__Instructions for the task__
Copy every line of the following data that includes the string "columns".

__Input data__
+++
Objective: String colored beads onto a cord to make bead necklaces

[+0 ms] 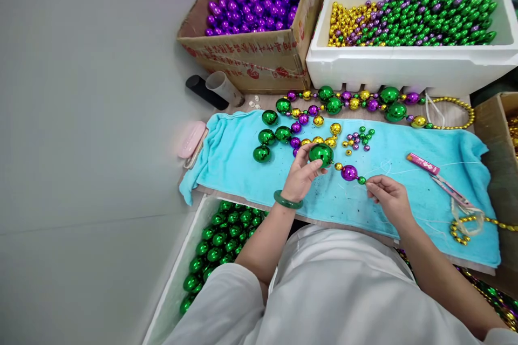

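Observation:
My left hand (303, 172) is closed around a large shiny green bead (321, 156) above the turquoise towel. From that bead a short line runs right: a small gold bead (338, 166), a purple bead (349, 173) and a small green bead (362, 180). At the right end, my right hand (386, 197) pinches the line close by the small green bead; the string between the fingertips is too thin to make out. Loose large green beads (266, 137) and purple and gold beads lie beyond my left hand, with a cluster of small beads (356, 140) farther right.
Beads fill a cardboard box (259, 56), a white foam box (408, 67) and a tub of green beads (218, 240). A strung bead necklace (390, 95) lies along the back. Scissors (451, 190) and a pink-labelled cutter-like item (423, 163) rest on the towel (238, 172).

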`<state>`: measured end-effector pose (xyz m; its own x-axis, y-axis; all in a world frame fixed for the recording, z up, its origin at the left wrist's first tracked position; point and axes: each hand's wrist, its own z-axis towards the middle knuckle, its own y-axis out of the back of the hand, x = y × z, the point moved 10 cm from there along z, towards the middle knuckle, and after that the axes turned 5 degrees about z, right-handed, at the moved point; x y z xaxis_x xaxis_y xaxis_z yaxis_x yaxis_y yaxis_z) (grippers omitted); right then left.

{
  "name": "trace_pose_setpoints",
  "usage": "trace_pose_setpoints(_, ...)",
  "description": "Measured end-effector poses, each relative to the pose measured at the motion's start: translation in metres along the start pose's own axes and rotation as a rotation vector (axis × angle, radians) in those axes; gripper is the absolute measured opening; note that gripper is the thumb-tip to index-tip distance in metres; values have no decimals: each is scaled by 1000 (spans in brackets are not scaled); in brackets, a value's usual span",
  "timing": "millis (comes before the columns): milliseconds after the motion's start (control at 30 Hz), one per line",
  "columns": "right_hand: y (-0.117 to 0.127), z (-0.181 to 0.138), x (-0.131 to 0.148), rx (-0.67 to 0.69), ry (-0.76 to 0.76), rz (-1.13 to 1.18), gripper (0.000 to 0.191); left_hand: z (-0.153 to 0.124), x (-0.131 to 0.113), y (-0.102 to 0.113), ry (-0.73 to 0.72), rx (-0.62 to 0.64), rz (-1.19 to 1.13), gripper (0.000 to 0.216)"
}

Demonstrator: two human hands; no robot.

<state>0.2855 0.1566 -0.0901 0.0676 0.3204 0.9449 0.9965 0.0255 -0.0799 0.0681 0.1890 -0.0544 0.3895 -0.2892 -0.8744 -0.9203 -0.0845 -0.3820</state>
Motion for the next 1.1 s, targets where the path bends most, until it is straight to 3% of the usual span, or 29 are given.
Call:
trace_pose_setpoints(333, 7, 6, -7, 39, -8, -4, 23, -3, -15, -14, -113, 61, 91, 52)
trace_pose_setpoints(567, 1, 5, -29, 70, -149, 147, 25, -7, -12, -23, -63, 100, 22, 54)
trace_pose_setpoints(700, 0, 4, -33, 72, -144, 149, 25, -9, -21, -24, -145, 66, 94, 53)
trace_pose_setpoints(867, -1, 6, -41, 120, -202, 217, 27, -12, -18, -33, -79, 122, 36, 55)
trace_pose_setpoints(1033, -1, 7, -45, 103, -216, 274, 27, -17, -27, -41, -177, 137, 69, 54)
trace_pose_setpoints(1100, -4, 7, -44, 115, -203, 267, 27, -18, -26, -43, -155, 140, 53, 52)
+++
__Output below__
  "timing": "millis (comes before the columns): milliseconds after the motion's start (control at 30 Hz), one per line",
  "columns": "right_hand: y (-0.117 to 0.127), z (-0.181 to 0.138), x (-0.131 to 0.148), rx (-0.67 to 0.69), ry (-0.76 to 0.76), rz (-1.13 to 1.18), gripper (0.000 to 0.191); left_hand: z (-0.153 to 0.124), x (-0.131 to 0.113), y (-0.102 to 0.113), ry (-0.73 to 0.72), rx (-0.62 to 0.64), rz (-1.19 to 1.13), gripper (0.000 to 0.216)"

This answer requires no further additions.